- [SUPPLIED MATERIAL]
+---+

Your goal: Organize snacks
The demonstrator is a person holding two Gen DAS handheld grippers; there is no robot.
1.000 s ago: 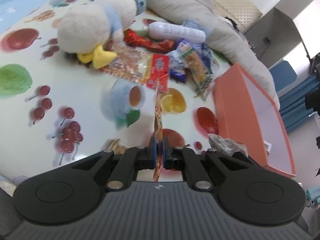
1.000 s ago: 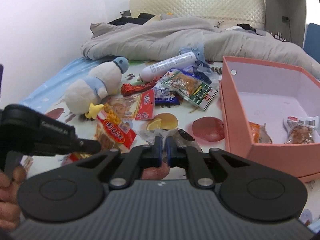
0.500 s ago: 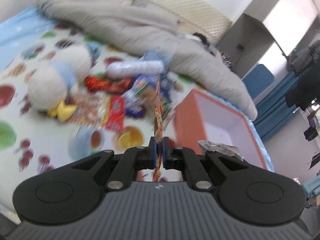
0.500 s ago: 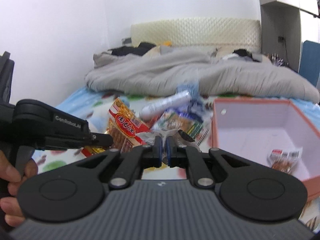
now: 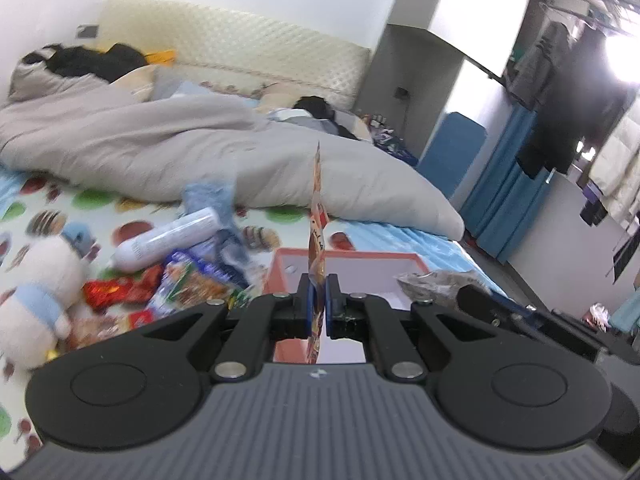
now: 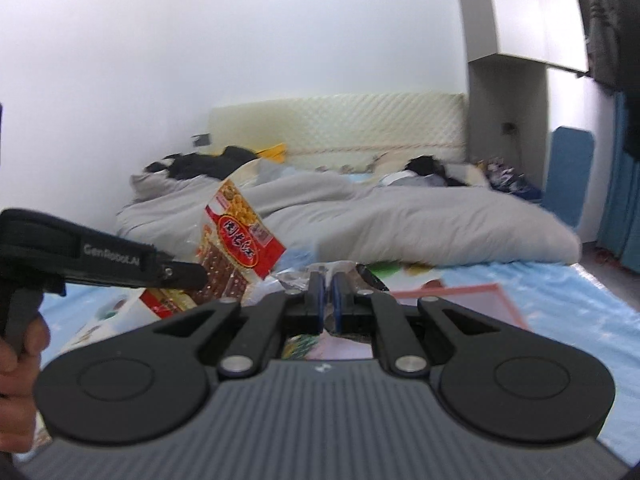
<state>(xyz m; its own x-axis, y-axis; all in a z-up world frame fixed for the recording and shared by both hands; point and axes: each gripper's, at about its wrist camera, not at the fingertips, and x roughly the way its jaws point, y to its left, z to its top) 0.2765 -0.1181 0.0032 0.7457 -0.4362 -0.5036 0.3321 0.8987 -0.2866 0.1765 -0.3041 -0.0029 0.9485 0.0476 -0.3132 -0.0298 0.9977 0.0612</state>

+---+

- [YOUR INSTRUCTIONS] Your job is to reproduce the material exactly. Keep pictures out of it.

- [ANSWER BOX]
Your goal: Organize snacks
The demonstrator is a person holding two Gen DAS handheld grippers; there is no robot.
1.000 s ago: 
1.000 s ago: 
0.500 s ago: 
0.500 s ago: 
now: 
now: 
<state>(xyz m; its own x-axis, y-axis; all in a z-up world frame fixed for the recording and shared by both hands; point and axes: each gripper's, at about its wrist camera, not at the fingertips, and x roughly the way its jaws point, y to its left, z to its top) 0.2765 -0.1181 0.0032 0.7457 -0.4362 -0.5036 0.3321 0.8987 -0.2866 0.1765 -0.3041 -0.0029 0.9485 0.0476 -0.3132 -0.0298 0.9977 0.0612</state>

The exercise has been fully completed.